▸ ASSIGNED TASK
Please copy out the listing below in full and exactly.

--- START ---

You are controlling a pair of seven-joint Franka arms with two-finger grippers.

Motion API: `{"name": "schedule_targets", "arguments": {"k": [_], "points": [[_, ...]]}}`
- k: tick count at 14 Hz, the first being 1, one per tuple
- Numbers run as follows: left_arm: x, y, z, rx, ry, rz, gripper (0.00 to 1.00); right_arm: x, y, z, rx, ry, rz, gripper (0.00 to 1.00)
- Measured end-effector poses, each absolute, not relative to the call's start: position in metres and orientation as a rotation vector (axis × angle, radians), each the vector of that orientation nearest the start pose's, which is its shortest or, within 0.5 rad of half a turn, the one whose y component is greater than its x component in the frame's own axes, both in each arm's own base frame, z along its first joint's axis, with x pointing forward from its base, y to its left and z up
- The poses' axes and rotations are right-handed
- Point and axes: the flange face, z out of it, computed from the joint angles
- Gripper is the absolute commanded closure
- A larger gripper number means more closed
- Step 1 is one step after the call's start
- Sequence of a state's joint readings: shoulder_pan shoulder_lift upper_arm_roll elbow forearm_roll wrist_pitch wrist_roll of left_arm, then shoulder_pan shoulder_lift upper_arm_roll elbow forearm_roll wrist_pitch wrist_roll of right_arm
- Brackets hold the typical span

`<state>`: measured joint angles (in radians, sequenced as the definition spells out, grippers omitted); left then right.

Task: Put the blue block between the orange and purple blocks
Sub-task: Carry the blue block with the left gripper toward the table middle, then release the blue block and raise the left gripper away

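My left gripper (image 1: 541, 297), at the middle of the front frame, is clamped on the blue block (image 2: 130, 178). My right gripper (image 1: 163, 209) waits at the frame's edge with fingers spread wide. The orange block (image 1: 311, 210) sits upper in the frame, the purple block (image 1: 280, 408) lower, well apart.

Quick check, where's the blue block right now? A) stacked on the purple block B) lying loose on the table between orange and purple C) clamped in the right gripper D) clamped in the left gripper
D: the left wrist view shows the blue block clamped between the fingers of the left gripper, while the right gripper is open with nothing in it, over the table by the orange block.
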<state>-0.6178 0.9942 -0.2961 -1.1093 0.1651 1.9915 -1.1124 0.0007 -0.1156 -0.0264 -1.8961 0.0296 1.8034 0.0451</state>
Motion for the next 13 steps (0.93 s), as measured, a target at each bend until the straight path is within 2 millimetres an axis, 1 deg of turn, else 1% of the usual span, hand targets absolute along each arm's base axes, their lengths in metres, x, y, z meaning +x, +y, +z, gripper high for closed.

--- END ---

▸ OUTPUT
You are controlling a pair of seven-joint Franka arms with two-finger grippers.

Motion API: `{"name": "schedule_targets", "arguments": {"k": [_], "points": [[_, ...]]}}`
- k: tick count at 14 Hz, the first being 1, one per tuple
- Numbers run as follows: left_arm: x, y, z, rx, ry, rz, gripper (0.00 to 1.00); right_arm: x, y, z, rx, ry, rz, gripper (0.00 to 1.00)
- Measured end-effector poses, each absolute, not relative to the call's start: position in metres and orientation as a rotation vector (axis × angle, radians), each the vector of that orientation nearest the start pose's, which is its shortest or, within 0.5 rad of half a turn, the one whose y component is greater than its x component in the frame's own axes, both in each arm's own base frame, z along its first joint's axis, with x pointing forward from its base, y to its left and z up
- The poses' axes and rotations are right-handed
- Point and axes: the flange face, z out of it, computed from the joint angles
- Gripper is the absolute commanded closure
- A larger gripper number means more closed
- Step 1 is one step after the call's start
- Sequence of a state's joint readings: shoulder_pan shoulder_lift upper_arm_roll elbow forearm_roll wrist_pitch wrist_roll of left_arm, then shoulder_pan shoulder_lift upper_arm_roll elbow forearm_roll wrist_pitch wrist_roll of right_arm
- Brackets hold the typical span

`<state>`: measured joint angles (in radians, sequenced as the definition spells out, grippers omitted); left then right.

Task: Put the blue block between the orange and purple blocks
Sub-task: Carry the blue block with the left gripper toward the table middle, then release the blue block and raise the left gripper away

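My left gripper (image 1: 541, 297), at the middle of the front frame, is clamped on the blue block (image 2: 130, 178). My right gripper (image 1: 163, 209) waits at the frame's edge with fingers spread wide. The orange block (image 1: 311, 210) sits upper in the frame, the purple block (image 1: 280, 408) lower, well apart.

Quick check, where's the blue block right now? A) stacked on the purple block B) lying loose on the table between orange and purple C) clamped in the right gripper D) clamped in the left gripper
D: the left wrist view shows the blue block clamped between the fingers of the left gripper, while the right gripper is open with nothing in it, over the table by the orange block.
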<state>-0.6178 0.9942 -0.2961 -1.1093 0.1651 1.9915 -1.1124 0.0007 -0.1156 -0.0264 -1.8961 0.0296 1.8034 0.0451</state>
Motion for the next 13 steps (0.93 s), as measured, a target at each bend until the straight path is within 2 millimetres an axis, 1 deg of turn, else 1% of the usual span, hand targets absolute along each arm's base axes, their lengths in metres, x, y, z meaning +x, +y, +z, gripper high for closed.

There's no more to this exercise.